▶ **ASSIGNMENT**: Identify each line below that contains the word "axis", and copy it out.
********************
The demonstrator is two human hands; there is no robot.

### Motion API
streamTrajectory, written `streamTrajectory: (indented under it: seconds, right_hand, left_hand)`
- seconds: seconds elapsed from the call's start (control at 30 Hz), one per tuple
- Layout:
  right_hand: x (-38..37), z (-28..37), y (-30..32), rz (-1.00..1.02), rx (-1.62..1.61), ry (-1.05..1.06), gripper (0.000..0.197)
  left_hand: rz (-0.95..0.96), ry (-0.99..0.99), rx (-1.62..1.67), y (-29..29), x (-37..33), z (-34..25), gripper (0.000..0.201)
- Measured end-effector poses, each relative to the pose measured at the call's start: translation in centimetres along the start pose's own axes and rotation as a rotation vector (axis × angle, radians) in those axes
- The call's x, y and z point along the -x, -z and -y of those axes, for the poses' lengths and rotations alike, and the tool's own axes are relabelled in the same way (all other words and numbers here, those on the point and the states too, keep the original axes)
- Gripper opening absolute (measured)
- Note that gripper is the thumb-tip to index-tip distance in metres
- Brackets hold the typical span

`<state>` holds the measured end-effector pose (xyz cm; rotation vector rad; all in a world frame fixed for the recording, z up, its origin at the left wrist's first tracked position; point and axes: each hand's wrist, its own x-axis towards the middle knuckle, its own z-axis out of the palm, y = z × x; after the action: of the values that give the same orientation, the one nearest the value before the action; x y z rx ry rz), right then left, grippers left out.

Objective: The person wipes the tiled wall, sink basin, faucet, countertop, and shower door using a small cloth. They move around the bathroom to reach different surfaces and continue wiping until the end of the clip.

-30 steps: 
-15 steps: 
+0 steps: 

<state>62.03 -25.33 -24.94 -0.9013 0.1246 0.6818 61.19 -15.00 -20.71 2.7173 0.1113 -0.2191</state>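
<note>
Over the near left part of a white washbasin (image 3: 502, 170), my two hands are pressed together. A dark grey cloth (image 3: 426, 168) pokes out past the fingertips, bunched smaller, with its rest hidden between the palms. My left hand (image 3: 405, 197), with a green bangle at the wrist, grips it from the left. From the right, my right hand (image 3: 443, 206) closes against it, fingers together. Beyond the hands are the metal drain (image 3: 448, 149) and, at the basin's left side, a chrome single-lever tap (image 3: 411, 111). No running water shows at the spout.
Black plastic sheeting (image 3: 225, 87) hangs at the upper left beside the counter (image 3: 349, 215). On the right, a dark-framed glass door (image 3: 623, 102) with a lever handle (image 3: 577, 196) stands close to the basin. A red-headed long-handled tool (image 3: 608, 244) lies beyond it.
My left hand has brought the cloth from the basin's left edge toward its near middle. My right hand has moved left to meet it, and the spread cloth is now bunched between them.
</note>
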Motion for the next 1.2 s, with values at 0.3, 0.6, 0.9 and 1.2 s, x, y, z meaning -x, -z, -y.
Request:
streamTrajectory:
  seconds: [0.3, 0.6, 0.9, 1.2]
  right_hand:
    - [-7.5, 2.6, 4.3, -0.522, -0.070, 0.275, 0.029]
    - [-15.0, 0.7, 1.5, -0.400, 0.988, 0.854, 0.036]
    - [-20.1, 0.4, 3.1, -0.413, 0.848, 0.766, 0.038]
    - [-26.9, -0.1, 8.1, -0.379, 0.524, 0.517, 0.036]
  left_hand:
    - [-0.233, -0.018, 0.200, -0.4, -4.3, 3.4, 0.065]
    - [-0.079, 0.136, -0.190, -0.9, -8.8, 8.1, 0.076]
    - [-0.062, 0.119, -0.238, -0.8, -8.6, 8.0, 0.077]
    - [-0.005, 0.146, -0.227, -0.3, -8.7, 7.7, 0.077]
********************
▶ **TASK RESPONSE**:
- Measured end-effector poses, each relative to the pose measured at the call's start: translation in centimetres along the start pose's own axes and rotation as a rotation vector (axis × angle, radians) in those axes
`<state>` holds the measured end-effector pose (xyz cm; rotation vector rad; all in a world frame fixed for the recording, z up, its origin at the left wrist's first tracked position; point and axes: each hand's wrist, its own x-axis towards the middle knuckle, its own z-axis out of the palm, y = z × x; after the action: of the values that give the same orientation, the one nearest the value before the action; x y z rx ry rz), right then left, grippers left out.

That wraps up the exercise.